The eruptions in the Canary Islands have contributed to the country almost 20 extra square kilometers in the last 600 years
Spain officially measures 506,030 square kilometers. It is a round figure, without a comma to the right. But it cannot be ruled out that within a few weeks, when the Cumbre Vieja volcano decides to put out its fire and stops expelling lava into the sea, it will have grown another kilometer. As you read these lines, our country continues to expand centimeter by centimeter as the lava platform gains ground from the Atlantic Ocean due to the contribution of runoff. In the three weeks of the eruption, La Palma, the archipelago and Spain have grown by almost 40 hectares, a little less than half a square kilometer. The San Juan eruption in 1949, on the same island, made the territory grow by four square kilometers. And that of Teneguía, just 50 years ago, in another two kilometers. That volcanic origin of the Canary Islands (the base of the islands is a million years old) is the one that expands its territory like nowhere else in Spain. In fact, according to the Canarian geographer Cayetano Guillén, the archipelago has extended its surface in 19 square kilometers, all gained from the sea, by the different eruptions of the last five centuries.
The first documented eruption occurred at Montaña Quemada, very close to the current one at Cumbre Vieja. Although the chronicles do not specify a date, it is between 1430 and 1440. Throughout these 600 years there have been 17 eruptions (8 on La Palma) and almost all have ended at sea, which has expanded the coastline in almost twenty square kilometers.
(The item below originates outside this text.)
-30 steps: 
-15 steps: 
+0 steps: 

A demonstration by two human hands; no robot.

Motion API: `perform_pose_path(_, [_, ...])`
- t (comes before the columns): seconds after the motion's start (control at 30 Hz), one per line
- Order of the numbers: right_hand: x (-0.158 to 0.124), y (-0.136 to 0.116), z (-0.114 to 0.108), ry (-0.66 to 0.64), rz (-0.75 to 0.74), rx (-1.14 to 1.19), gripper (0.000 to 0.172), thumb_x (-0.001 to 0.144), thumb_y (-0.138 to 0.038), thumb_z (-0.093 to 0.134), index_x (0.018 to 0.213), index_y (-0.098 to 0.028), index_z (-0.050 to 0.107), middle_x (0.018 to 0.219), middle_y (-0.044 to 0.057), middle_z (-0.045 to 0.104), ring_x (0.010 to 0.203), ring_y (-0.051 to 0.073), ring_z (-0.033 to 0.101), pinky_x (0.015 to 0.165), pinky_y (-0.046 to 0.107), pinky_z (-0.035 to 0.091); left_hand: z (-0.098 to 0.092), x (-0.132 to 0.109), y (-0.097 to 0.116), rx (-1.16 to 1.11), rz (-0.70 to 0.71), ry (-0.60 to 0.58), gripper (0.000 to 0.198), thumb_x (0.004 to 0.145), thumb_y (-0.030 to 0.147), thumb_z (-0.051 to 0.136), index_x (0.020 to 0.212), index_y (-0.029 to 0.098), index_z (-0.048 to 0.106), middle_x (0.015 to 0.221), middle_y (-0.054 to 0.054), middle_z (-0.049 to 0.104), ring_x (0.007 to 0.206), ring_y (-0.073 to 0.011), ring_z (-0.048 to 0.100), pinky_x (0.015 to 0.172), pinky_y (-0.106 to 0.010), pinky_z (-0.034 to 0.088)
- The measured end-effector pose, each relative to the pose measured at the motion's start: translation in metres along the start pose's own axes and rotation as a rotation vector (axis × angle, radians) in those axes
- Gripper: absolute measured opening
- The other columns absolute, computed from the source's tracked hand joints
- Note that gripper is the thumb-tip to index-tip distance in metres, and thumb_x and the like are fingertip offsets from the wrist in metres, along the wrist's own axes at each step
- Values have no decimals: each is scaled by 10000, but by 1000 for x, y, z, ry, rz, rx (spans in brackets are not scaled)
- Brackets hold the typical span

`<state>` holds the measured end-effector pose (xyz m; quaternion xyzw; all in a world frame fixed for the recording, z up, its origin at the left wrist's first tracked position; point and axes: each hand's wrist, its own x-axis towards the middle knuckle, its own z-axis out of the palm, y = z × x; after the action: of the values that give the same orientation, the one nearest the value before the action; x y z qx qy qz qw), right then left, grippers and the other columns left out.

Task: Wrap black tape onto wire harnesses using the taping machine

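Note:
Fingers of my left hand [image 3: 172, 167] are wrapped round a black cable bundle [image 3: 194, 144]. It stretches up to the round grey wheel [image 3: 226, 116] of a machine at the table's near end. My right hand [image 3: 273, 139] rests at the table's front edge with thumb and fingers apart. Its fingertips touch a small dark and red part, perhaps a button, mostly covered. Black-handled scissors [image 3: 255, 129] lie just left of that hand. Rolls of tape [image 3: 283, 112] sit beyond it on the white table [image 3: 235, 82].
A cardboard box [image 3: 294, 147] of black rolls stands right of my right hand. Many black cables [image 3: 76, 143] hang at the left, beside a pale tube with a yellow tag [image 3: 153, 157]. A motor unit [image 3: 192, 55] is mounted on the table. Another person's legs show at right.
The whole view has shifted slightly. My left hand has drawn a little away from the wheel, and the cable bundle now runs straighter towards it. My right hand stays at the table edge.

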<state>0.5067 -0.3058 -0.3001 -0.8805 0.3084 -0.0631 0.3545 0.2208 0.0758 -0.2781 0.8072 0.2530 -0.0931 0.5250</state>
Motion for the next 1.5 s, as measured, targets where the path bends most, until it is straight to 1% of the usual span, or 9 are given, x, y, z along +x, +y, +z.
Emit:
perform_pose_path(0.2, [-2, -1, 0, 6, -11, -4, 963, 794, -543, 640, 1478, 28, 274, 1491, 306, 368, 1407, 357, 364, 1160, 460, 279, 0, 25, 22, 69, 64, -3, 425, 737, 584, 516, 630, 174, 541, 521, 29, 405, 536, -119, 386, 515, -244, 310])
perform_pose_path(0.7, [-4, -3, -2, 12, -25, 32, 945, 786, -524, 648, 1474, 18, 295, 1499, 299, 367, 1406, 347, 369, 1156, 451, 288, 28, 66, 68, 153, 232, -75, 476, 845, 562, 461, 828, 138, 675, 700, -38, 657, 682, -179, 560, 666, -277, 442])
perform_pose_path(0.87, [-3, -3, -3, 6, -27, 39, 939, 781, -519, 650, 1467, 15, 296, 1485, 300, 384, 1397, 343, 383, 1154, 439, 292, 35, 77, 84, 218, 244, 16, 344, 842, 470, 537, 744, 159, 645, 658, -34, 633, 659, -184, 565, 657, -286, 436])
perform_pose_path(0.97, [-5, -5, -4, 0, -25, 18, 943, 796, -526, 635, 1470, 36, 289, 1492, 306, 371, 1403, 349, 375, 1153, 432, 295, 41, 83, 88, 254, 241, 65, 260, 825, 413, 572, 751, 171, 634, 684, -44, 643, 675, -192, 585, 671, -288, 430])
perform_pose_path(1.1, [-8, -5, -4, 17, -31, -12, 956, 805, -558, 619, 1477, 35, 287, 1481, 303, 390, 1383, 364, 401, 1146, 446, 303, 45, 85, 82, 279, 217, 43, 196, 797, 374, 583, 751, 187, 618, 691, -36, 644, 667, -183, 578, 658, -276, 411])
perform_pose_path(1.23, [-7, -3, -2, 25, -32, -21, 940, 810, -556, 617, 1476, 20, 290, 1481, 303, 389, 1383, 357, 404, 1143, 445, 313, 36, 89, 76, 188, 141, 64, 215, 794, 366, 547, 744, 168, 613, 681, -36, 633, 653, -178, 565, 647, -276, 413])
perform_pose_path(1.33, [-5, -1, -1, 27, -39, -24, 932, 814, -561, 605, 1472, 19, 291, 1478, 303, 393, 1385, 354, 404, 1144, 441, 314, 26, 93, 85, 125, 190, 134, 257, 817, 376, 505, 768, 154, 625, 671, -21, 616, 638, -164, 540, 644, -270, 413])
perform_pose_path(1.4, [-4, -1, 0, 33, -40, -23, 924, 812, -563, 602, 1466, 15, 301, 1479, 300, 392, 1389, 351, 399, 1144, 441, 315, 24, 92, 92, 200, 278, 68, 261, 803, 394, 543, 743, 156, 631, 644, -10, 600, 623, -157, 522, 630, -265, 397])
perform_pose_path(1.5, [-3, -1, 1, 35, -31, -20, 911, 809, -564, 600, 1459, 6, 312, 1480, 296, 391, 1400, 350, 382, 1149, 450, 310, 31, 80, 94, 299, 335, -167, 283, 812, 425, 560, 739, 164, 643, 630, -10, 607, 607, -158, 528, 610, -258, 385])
The rivers of solidified lava that these days descend the slopes to the ocean will gradually increase the surface of La Palma, forming the newest land in Spain. Until where? “For now we know that the lava delta that is generating the Cumbre Vieja eruption has generated an area increase of about 40 hectares. But it is a temporary photo. There is no forecast that it will end in the short term and in the Canary Islands there are magnificent examples of much larger lava platforms, such as the one generated by the San Juan eruption ”, says this professor of Geography at the University of La Laguna, in Tenerife, and member of the Professional College of Geographers.
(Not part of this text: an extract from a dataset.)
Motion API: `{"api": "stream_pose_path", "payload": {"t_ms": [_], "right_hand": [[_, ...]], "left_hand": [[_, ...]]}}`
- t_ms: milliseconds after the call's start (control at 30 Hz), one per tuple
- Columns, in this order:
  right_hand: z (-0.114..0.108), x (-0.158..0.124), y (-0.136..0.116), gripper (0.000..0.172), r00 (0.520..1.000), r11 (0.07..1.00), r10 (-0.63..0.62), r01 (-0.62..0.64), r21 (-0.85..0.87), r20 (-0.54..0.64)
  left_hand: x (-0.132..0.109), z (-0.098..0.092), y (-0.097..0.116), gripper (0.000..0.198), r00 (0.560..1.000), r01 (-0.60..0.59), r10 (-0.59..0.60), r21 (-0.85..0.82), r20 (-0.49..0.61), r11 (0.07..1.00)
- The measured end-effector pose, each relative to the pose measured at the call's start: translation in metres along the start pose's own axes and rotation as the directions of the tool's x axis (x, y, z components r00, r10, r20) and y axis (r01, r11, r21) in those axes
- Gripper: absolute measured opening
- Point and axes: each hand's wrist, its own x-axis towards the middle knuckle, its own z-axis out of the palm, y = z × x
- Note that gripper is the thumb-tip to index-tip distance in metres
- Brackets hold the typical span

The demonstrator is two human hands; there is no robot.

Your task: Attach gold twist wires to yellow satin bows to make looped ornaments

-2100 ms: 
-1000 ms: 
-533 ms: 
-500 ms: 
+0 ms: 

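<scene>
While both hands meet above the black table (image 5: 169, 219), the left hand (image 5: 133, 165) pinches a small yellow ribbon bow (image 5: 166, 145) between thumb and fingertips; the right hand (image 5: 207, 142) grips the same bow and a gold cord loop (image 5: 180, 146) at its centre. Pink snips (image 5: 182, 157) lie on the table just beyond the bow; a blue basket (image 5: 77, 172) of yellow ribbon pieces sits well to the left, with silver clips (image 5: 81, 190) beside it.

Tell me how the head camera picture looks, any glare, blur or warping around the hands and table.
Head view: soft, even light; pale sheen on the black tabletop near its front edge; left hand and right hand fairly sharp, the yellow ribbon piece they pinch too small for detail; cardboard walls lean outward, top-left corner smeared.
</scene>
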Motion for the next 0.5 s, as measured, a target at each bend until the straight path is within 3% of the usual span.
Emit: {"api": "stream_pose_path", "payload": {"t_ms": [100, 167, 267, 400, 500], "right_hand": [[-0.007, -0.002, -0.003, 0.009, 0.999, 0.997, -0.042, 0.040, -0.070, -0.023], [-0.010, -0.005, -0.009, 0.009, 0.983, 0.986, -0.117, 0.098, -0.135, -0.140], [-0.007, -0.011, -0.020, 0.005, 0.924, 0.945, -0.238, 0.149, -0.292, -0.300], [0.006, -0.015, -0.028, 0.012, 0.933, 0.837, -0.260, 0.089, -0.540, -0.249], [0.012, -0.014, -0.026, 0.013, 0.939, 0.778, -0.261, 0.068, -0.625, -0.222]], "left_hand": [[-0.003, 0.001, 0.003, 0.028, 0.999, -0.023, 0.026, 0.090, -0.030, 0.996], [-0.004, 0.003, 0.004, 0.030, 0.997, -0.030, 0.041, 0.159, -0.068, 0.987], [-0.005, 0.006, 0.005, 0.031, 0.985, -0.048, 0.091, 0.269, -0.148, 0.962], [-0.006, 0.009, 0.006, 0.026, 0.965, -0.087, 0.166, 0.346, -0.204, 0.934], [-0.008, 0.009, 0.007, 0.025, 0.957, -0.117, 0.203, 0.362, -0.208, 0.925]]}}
What the sea gains will have consequences when it comes to setting the exact measurements of the surface of our country, something on which, by the way, nobody seems to agree. Geographers, for example, usually take the figure of 505,989.8 square kilometers as good (they round it up to 505,990), in line with what the National Institute of Statistics indicates. The United Nations places it at 505,957, while the Ministry of the Environment, in 2005, reduces it to 504,645. Although the official figure is the one managed by the Presidency of the Government, which sets it at 506,030 square kilometers (40 more than the first). This swaying of numbers contrasts with the accuracy expected of a science that studies the physical patterns of the Earth. Or maybe not so much. “We have to know that the Earth has its own times and its own rhythms and we are used to measuring times on a human scale. And the whole of the territory of our country is subject to constant changes, especially in coastal environments. The coastlines of the Iberian Peninsula are very dynamic. There are areas where territory is destroyed, on cliffs, and other areas where the peninsular territory grows, such as the deltas of the great rivers. Sedimentary material accumulates there and this causes the surface to increase or decrease depending on the tides “, illustrates Guillén, for whom the point of those 505,989.8 kilometers could be altered” every year “and even more so in volcanic territories, like the Canary Islands, “where a volcano is capable of generating drastic changes over the territory on a human time scale.”
In real time
As a canary, Guillén feels the terrible consequences of the Cumbre Vieja eruption in the palm trees and its economy (“there is a very emotional part that you cannot dissociate”), but as a geographer he knows that we are witnessing an extraordinary process by being able to see in time real changes “that we would not see in other morphodynamic contexts.” “This suddenly gaining forty hectares from the sea, either you see it in volcanism or you don’t see it,” he says. “Seeing in real time and at a scale that you can manage how new territories, new landforms and new forms are created is really exciting for a geographer. It is as if you see live how a part of the Earth was created ».
Guillén, however, does not believe that the growth of the fajana or lava delta reaches the dimensions of that of San Juan. “It will surely be less, although the two platforms will eventually come together. It must be taken into account that from 500 meters of coast, there are abysses that reach 4,000 meters of depth “.